Description of the task :: From the records below, please repeat exactly the line that has "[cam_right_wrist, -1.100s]", the line that has "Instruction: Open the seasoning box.", and every line between them, and nothing else.
++++++
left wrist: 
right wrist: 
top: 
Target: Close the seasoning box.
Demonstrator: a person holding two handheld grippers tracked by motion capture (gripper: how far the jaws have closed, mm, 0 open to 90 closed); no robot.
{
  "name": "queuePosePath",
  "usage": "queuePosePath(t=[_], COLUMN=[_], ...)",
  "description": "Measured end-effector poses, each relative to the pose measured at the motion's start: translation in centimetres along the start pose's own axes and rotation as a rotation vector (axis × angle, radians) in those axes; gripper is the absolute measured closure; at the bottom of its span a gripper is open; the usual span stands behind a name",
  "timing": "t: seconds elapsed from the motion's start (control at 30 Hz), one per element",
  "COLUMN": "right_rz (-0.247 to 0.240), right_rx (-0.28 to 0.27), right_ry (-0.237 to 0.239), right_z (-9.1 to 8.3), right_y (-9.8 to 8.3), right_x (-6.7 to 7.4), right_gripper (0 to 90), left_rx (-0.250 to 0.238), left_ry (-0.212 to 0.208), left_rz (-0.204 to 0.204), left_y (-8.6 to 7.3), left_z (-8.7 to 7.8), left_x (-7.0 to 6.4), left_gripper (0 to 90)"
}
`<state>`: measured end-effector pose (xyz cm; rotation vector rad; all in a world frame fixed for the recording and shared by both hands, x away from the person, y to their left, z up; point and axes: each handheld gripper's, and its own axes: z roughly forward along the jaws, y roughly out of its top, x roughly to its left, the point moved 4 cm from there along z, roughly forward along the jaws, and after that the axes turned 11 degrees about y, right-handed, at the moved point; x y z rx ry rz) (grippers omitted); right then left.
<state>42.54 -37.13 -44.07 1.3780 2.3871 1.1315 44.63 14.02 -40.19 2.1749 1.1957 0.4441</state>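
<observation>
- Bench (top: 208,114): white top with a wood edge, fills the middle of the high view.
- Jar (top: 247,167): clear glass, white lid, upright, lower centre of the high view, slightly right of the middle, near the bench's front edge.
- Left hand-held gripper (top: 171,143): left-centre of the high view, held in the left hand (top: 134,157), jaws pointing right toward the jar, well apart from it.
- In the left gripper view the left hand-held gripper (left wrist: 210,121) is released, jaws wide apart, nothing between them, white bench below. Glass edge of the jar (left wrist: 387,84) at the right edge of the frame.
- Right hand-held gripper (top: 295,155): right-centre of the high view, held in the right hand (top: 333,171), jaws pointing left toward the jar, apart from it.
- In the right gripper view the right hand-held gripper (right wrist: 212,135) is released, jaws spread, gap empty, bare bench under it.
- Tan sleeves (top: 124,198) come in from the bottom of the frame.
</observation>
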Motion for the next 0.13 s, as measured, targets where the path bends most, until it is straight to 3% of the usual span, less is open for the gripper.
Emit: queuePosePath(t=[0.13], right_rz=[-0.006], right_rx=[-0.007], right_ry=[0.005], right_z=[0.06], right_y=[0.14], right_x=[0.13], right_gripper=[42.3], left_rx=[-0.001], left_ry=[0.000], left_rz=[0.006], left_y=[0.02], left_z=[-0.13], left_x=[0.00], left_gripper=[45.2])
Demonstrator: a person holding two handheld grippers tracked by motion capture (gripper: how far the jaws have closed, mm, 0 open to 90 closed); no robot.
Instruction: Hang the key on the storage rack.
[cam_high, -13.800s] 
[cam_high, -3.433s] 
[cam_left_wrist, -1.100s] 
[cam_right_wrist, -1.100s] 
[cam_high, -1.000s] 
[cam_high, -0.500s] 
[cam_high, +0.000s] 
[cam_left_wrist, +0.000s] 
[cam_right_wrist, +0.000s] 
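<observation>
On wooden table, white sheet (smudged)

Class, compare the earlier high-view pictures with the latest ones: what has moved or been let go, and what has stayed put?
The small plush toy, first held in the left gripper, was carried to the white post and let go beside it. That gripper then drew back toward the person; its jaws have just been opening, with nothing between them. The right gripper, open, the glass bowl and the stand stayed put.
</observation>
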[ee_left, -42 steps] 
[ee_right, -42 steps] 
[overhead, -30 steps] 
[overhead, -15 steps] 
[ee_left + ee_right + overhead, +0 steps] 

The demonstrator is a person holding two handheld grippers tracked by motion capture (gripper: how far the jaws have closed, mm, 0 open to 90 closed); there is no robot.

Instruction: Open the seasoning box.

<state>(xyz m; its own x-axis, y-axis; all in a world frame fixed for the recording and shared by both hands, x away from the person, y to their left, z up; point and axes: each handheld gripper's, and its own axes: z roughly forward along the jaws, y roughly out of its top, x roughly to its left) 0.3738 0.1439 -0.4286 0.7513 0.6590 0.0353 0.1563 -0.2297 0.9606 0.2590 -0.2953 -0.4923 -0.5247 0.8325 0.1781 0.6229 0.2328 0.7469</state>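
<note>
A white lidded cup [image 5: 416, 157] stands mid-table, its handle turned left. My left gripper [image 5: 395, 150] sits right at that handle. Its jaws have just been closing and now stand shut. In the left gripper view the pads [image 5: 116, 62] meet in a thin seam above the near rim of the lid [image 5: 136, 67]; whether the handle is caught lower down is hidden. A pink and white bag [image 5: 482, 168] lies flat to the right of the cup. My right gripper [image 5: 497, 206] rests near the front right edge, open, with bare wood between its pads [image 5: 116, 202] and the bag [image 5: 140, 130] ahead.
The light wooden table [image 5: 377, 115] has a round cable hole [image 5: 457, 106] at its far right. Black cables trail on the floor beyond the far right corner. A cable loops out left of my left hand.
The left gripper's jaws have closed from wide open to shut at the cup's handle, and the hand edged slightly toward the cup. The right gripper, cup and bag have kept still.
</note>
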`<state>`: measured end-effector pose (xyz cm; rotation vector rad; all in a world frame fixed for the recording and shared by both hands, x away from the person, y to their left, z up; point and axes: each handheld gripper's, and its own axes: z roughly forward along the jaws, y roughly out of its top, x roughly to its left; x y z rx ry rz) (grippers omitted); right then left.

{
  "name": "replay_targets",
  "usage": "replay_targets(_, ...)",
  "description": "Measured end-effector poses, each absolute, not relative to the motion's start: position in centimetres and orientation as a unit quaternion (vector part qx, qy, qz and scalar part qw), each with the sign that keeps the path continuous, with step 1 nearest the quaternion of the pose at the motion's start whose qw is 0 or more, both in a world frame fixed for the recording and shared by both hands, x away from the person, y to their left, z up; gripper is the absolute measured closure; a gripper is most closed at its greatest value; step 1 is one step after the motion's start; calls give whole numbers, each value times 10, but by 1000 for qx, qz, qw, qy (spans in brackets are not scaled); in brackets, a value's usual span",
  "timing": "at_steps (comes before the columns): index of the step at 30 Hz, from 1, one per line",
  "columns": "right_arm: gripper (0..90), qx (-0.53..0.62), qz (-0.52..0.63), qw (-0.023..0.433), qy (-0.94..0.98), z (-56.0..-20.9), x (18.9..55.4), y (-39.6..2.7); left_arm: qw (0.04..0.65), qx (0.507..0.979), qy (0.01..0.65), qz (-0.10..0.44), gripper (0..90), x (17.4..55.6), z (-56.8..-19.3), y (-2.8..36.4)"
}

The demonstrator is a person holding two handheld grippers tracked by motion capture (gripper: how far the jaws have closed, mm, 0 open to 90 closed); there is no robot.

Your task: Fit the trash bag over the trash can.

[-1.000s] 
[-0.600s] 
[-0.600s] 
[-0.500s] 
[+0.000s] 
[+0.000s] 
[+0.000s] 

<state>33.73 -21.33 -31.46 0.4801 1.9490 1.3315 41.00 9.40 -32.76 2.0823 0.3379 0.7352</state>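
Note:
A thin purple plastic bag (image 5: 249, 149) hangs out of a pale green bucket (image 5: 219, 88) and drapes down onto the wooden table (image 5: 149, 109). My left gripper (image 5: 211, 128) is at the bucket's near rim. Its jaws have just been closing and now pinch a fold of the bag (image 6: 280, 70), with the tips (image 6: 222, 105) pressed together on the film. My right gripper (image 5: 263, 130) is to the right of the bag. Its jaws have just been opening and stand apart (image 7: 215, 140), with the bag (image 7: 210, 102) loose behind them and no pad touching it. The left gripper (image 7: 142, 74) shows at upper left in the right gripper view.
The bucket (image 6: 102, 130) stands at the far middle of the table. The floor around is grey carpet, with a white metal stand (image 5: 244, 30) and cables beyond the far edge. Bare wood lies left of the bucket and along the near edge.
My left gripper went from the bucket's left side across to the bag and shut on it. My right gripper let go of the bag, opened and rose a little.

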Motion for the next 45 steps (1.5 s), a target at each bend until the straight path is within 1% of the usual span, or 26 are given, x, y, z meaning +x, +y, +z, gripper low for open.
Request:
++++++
Result of the task ::
[cam_right_wrist, -1.100s] 
[cam_high, -1.000s] 
[cam_high, -0.500s] 
[cam_high, +0.000s] 
[cam_left_wrist, +0.000s] 
[cam_right_wrist, +0.000s] 
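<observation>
On wooden table, white sheet (smudged)

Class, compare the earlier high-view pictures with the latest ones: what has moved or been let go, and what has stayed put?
The small plush toy, first held in the left gripper, was carried to the white post and let go beside it. That gripper then drew back toward the person; its jaws have just been opening, with nothing between them. The right gripper, open, the glass bowl and the stand stayed put.
</observation>
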[ee_left, -42 steps] 
[ee_right, -42 steps] 
[overhead, -30 steps] 
[overhead, -15 steps] 
[ee_left + ee_right + overhead, +0 steps] 

The demonstrator is a person holding two handheld grippers tracked by motion capture (gripper: how far the jaws have closed, mm, 0 open to 90 closed); there is no robot.

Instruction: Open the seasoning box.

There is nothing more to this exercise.